As a quick recap of the case, SWP used CCTV automated facial recognition (‘AFR’) software to enable faces on a ‘watchlist’ to be checked against faces taken from the CCTV feed in real-time. If a match was not found, the image taken from the CCTV was deleted automatically after the comparison was made, but if a match was found, the matching images would be reviewed by an AFR operator. Edward Bridges, assisted by human rights organisation Liberty, claimed that SWP’s use of AFR was not compatible with human rights law nor with data protection legislation. He made a claim for judicial review of SWP’s decision to deploy AFR. The High Court dismissed the claim.

The Court of Appeal decision

While the Court reaffirmed that the use of AFR was a proportionate interference with human rights, it reversed the High Court’s decision in a number of areas. In particular, the Court found:

  • There was insufficient operational guidance for the software, including guidance as to where the software could be used and who could be put on a watchlist.

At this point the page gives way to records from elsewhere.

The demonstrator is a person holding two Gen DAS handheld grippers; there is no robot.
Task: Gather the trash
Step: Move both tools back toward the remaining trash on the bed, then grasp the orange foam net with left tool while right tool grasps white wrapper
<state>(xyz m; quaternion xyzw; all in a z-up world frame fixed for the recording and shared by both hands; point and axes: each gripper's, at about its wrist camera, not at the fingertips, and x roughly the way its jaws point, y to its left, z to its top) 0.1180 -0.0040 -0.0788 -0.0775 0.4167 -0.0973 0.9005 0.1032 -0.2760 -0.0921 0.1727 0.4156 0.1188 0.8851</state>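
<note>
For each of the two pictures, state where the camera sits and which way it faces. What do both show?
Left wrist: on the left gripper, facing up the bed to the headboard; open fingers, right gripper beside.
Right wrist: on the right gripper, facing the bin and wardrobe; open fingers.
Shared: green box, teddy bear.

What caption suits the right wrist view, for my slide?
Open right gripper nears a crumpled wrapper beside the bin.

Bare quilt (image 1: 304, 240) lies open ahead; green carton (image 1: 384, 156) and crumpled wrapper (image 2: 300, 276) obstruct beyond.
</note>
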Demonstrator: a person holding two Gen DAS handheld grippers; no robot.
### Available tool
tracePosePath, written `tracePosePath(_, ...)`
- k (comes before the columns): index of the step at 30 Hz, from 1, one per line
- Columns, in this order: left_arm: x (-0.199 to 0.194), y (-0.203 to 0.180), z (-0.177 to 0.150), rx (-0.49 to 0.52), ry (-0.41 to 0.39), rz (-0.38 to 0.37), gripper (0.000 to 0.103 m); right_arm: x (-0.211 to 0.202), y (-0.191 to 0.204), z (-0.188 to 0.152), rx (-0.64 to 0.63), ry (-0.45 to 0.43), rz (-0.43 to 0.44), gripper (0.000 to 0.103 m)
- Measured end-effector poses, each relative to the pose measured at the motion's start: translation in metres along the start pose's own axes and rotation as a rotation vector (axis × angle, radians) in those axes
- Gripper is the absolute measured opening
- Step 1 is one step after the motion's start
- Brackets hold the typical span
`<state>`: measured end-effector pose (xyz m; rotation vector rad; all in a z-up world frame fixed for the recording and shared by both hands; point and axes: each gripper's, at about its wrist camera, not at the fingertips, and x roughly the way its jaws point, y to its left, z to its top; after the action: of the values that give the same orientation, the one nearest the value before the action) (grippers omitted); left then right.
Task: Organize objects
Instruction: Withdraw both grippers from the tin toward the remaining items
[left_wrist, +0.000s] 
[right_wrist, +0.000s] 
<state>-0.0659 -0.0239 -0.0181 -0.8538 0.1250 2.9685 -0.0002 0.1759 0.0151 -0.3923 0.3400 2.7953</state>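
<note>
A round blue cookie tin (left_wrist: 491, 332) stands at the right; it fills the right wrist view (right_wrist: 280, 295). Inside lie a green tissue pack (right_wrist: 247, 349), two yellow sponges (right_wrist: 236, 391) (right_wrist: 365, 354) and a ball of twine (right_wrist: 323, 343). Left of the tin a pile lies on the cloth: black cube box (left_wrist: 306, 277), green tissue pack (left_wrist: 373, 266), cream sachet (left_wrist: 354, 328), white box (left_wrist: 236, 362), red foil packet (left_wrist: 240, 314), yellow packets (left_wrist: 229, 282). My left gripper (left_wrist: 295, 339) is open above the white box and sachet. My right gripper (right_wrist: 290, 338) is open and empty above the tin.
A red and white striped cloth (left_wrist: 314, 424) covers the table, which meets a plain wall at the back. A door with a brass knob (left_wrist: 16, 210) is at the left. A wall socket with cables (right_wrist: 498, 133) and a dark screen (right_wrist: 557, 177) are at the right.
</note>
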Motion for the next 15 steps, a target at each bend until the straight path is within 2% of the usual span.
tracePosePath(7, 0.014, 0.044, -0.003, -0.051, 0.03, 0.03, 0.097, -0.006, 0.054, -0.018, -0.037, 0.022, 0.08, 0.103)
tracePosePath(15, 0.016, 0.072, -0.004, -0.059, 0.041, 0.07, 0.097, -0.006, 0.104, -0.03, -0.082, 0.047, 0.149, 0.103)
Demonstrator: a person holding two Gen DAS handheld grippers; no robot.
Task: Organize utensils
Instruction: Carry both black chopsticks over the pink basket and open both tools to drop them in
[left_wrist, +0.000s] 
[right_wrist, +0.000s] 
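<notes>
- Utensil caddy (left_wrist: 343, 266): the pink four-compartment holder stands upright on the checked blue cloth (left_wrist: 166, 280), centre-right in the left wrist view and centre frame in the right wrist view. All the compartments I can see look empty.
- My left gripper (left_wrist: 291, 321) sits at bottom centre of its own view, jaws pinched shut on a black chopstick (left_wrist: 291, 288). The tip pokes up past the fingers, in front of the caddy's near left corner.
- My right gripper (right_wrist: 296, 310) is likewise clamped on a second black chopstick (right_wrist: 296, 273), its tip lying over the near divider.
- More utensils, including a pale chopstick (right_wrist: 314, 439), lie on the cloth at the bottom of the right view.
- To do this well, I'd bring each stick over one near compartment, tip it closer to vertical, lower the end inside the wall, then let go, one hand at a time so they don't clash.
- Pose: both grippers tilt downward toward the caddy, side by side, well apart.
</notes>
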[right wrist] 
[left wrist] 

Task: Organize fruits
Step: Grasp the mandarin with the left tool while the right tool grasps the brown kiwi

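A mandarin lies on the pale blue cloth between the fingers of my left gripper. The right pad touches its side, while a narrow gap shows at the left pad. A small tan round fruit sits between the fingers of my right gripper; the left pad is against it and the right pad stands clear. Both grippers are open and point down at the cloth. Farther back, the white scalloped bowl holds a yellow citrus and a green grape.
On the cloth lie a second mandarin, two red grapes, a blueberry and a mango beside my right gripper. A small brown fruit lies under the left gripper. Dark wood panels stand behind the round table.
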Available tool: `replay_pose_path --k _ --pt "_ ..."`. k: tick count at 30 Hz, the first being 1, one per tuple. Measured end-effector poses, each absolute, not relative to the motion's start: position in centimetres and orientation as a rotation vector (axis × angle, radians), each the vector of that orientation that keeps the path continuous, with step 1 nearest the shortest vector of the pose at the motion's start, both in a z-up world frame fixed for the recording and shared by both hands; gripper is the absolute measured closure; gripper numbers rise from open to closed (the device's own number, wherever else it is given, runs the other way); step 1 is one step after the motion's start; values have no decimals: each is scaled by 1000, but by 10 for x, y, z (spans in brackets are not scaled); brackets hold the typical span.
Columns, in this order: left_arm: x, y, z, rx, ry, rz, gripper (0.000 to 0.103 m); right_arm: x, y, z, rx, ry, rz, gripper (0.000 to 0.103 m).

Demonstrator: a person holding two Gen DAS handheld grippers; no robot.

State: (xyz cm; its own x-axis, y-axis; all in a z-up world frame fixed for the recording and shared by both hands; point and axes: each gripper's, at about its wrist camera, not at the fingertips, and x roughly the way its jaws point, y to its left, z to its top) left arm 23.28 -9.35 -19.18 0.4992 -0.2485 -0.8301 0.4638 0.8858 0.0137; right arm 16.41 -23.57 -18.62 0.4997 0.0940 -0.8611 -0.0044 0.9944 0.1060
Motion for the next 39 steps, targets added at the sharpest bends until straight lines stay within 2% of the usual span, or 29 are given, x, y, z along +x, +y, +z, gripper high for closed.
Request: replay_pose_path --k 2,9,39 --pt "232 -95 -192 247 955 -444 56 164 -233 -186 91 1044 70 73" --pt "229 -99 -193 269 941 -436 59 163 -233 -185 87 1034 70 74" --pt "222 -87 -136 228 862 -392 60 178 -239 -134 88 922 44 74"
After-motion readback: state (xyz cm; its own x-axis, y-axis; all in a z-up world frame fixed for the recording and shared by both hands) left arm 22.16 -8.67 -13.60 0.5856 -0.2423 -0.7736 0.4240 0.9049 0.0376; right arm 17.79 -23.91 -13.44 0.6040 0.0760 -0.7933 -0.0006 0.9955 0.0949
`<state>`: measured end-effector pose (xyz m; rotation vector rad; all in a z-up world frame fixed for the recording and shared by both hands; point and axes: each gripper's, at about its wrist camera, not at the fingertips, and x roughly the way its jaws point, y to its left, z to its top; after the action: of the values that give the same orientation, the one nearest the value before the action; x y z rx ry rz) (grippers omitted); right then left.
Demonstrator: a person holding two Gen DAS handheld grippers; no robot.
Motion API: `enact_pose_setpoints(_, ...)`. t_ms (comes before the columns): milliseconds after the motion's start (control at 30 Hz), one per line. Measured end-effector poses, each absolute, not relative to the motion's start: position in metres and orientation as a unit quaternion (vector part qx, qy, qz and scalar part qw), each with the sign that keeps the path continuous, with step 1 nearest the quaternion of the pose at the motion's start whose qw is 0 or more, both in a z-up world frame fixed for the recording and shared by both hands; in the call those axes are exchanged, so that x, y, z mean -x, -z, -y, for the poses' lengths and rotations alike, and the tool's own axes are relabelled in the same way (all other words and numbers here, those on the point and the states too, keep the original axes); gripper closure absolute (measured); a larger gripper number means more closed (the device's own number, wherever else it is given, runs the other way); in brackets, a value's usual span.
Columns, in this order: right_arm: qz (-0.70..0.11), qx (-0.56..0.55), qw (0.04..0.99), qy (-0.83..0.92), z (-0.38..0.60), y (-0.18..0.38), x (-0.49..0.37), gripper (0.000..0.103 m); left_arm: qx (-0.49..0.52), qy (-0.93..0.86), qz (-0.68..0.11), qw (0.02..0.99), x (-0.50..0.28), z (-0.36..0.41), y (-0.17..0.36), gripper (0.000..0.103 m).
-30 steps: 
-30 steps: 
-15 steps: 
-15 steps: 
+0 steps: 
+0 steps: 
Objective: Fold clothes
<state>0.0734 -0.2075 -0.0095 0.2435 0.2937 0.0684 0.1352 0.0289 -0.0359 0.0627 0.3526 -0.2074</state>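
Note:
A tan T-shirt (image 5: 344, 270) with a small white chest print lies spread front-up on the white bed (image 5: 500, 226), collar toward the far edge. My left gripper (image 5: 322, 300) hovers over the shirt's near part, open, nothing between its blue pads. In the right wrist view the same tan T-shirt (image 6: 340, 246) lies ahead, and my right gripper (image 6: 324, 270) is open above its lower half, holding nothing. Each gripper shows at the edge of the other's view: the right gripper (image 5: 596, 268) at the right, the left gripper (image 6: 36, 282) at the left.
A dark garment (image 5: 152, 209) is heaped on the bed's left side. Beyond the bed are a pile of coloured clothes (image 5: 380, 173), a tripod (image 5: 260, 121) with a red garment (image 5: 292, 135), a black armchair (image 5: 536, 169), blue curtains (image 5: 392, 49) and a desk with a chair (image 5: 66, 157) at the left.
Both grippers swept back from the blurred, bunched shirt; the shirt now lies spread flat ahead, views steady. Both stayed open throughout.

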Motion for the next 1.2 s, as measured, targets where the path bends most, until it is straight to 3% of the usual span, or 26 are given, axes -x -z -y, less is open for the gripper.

In particular, SWP’s Standard Operating Procedure did not specify any normative requirement as to where or when the monitoring could take place, or on what grounds the SWP could consider using AFR (e.g. on what basis they may believe the relevant people on the watchlist may be present at a particular location);
  • SWP’s data protection impact assessment was deficient, particularly as the assessment proceeded on the basis that data subjects’ Article 8 rights under the European Convention on Human Rights were not engaged (whereas the Court found that there were) and therefore the risks to the rights and freedoms of data subjects was not adequately assessed; and
  • SWP did not take reasonable steps to find out if the AFR software had a racial or gender bias, particularly as the software was a novel and controversial technology. It can be noted however that the Court did not find that the AFR software had such a bias, nor did it assess the extent to which such bias may be present.

The Court granted declaratory relief to reflect the points made above. It is understood that SWP does not seek to appeal against this judgment.


This judgment follows the spirit of the ICO’s comments made shortly after the High Court case (which can be read here, with a full opinion here), in which the ICO expressed concerns that police forces need to ‘slow down’ and ‘justify [AFR’s] use’. The decision was also welcomed by the Surveillance Camera Commissioner, whose statement may be read here.
This case demonstrates the importance of assessing the risks of implementing and using novel technologies that use biometric information, even if such biometric data is only held temporarily. Organisations hoping to use similar technologies should consider drafting a watertight operational policy for use of the technology and conduct a thorough data protection impact assessment.